▶ [Your instructions]:
Your answer should be a single number: how many lines of the material below contain "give".

▶ [Record extracts]:
········
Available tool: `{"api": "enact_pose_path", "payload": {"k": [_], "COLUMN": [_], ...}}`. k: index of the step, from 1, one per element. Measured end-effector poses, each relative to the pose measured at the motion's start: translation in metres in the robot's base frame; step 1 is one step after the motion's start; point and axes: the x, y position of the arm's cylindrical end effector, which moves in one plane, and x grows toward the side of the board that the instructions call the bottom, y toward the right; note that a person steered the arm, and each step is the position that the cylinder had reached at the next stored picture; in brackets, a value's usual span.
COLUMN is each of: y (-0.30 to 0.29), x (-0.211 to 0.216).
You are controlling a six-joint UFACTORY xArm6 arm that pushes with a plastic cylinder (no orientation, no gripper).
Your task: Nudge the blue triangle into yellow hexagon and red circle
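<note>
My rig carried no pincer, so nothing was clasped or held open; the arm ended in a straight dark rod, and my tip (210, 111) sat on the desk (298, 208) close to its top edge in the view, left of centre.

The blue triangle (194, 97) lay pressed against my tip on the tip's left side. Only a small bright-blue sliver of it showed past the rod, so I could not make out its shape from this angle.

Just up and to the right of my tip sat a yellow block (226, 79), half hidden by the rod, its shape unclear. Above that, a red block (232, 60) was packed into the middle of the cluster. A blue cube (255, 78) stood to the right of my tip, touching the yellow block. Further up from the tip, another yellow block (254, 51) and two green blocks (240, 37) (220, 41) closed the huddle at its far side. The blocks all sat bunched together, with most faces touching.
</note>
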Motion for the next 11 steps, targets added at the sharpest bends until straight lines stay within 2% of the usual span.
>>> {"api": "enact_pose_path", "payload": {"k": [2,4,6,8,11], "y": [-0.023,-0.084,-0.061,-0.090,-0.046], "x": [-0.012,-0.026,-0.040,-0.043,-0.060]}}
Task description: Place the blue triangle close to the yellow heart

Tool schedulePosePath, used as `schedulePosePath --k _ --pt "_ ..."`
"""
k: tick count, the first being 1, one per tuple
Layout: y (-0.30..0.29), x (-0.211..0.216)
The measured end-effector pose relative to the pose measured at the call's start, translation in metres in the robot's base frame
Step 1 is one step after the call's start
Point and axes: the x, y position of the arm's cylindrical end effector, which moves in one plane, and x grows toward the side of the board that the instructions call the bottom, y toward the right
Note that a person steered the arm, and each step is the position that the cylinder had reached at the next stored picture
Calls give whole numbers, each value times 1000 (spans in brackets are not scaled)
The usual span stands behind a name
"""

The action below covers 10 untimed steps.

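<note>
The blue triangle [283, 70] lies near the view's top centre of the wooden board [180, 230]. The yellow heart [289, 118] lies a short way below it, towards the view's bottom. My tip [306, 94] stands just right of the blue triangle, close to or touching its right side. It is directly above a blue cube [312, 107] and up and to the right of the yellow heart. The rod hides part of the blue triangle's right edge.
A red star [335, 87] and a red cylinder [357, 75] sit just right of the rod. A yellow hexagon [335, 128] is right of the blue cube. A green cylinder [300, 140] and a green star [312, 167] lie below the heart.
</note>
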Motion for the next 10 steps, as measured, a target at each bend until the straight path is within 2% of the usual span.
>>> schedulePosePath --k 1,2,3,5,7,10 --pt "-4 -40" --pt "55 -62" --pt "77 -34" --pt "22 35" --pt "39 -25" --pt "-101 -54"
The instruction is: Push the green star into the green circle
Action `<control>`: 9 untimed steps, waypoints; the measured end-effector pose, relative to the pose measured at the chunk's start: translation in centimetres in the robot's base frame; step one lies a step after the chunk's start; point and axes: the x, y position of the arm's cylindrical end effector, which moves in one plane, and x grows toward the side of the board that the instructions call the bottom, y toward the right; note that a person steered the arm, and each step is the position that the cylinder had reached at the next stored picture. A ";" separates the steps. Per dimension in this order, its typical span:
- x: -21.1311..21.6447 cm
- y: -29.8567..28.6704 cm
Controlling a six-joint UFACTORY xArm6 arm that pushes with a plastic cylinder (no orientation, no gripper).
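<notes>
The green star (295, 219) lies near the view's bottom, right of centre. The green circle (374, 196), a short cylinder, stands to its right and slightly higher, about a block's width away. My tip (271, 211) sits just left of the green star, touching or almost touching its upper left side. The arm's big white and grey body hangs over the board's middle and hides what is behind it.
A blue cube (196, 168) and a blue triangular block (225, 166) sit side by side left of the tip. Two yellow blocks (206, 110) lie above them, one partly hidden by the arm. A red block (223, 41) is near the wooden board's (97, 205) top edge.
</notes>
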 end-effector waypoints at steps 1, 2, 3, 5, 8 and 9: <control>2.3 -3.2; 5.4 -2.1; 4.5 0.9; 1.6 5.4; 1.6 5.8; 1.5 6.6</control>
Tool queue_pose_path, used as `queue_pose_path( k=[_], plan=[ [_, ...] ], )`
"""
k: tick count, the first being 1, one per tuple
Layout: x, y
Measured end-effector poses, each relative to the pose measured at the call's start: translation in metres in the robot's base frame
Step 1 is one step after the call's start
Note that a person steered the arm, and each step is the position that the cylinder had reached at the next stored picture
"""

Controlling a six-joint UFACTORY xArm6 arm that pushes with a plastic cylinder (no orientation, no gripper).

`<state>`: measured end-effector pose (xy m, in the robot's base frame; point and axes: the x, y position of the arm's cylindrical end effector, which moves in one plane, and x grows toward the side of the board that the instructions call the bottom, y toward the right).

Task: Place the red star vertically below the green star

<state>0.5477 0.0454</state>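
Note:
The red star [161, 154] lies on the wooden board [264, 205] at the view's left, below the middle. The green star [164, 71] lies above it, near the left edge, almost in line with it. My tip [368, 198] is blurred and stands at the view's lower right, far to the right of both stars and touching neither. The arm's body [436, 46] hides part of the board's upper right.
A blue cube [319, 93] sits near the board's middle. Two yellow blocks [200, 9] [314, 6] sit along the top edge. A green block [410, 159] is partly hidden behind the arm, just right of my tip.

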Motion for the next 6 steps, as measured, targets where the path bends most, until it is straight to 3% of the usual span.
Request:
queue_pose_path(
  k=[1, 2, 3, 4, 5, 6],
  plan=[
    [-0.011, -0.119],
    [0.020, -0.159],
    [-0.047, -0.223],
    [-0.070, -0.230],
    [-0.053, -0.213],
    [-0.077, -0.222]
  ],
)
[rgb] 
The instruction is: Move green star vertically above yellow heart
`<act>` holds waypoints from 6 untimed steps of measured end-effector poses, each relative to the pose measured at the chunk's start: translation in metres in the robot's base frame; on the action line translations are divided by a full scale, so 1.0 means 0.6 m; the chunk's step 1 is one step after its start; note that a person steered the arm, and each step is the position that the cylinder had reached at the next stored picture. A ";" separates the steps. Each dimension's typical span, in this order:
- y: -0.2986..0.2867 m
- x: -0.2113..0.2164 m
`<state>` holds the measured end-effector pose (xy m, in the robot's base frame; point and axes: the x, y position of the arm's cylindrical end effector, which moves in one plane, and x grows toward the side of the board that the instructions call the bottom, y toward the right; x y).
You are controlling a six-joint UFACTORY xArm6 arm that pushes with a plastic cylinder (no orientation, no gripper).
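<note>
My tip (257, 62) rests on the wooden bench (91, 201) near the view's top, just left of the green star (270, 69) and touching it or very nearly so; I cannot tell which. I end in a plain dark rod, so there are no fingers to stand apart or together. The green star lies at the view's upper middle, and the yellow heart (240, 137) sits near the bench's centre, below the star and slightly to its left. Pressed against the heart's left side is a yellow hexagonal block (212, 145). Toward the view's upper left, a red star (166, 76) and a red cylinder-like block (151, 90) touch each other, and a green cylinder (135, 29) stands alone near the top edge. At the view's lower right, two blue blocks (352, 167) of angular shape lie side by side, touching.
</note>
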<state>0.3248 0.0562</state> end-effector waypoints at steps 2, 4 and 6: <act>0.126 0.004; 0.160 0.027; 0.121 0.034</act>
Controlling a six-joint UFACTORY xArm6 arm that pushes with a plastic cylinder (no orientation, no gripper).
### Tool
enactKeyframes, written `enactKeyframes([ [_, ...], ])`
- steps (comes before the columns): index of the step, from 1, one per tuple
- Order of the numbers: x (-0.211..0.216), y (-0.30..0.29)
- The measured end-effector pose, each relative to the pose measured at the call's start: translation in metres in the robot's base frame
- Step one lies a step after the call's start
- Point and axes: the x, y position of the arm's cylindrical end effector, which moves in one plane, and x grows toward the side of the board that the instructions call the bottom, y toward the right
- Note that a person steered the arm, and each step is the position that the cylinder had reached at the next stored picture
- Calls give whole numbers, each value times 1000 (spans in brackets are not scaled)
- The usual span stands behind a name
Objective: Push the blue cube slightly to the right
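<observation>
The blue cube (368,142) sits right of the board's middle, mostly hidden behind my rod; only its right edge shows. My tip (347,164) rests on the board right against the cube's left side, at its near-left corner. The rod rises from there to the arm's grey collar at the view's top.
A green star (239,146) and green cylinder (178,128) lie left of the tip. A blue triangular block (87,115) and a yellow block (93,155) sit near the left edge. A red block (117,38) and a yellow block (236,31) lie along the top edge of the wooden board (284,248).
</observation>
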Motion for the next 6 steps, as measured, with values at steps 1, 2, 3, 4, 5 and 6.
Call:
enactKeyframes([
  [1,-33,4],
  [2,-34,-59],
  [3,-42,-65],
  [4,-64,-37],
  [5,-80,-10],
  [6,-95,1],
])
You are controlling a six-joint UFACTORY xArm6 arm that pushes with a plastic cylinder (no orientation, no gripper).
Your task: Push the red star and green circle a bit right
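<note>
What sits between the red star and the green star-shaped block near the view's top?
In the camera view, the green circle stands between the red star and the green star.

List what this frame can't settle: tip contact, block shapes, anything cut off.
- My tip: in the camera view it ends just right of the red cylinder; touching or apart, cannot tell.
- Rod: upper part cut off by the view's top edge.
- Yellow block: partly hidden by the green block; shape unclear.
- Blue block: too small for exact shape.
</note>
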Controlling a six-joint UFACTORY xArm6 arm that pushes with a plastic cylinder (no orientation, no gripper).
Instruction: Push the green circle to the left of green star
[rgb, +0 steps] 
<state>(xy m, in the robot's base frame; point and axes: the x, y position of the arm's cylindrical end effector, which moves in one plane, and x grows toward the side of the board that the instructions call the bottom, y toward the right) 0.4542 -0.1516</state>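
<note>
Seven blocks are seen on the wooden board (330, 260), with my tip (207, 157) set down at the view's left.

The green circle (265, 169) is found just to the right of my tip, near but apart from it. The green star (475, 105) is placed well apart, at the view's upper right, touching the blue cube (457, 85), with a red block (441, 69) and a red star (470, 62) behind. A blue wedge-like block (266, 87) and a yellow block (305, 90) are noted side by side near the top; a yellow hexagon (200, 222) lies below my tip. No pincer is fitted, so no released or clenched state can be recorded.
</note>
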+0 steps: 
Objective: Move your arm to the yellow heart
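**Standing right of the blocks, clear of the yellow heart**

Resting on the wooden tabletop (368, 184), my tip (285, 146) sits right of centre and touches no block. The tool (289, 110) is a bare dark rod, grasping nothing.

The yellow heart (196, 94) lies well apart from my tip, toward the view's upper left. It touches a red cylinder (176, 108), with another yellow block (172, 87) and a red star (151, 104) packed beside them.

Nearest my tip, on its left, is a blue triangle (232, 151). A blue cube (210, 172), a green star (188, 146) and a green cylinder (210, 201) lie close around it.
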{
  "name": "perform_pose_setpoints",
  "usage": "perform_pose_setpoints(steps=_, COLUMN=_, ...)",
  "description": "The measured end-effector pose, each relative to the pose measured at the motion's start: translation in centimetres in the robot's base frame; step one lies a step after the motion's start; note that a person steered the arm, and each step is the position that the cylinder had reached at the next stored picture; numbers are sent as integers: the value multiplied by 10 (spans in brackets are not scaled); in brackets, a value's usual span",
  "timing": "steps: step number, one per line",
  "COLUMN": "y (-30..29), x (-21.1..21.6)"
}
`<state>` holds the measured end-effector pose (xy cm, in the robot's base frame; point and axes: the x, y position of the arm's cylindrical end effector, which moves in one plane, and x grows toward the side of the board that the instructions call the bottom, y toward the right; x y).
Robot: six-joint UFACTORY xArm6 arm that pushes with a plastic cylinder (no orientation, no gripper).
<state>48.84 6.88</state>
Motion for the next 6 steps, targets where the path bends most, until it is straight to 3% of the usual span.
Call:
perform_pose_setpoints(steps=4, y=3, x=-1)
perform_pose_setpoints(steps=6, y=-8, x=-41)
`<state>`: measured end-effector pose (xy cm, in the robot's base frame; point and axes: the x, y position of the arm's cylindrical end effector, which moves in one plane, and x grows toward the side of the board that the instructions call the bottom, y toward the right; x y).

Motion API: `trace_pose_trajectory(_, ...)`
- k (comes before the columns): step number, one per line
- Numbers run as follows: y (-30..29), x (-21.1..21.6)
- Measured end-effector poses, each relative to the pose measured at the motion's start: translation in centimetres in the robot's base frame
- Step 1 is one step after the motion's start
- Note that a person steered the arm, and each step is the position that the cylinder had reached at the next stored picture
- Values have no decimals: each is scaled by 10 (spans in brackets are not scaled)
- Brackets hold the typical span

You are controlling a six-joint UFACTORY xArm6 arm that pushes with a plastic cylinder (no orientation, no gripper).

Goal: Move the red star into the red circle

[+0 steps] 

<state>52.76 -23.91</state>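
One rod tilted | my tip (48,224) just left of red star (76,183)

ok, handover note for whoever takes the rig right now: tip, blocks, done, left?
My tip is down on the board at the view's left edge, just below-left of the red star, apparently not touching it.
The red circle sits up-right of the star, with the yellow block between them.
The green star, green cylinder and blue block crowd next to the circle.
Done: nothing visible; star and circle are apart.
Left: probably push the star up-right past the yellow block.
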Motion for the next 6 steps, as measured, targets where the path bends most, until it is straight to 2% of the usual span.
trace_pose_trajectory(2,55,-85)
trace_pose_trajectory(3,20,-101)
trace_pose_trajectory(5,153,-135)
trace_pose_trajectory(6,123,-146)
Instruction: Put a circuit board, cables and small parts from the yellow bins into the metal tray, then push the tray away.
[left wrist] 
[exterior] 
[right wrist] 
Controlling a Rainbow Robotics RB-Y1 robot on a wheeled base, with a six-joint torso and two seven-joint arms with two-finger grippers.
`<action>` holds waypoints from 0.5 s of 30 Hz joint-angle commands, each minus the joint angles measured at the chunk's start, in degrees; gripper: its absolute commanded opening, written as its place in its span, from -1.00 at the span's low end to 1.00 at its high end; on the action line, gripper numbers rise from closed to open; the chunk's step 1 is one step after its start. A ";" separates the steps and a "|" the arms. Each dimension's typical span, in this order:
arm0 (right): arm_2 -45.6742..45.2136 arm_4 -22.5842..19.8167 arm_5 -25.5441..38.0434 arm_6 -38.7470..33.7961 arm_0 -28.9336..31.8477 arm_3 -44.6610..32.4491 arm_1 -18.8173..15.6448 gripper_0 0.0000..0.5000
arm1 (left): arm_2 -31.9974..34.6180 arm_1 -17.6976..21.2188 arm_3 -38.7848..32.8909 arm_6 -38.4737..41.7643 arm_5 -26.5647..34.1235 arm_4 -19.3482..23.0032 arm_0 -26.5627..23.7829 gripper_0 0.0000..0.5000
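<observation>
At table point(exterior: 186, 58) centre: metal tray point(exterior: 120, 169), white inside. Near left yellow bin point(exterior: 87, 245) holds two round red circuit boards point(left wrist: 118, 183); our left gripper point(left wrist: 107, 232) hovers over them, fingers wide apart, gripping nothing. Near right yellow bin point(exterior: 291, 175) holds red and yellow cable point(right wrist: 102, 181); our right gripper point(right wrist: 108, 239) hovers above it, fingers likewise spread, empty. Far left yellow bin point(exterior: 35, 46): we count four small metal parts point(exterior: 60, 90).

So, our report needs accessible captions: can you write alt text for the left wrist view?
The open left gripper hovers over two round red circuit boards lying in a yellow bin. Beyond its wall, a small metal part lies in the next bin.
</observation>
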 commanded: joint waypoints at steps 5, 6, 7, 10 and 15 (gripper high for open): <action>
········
▶ [Expected answer]:
2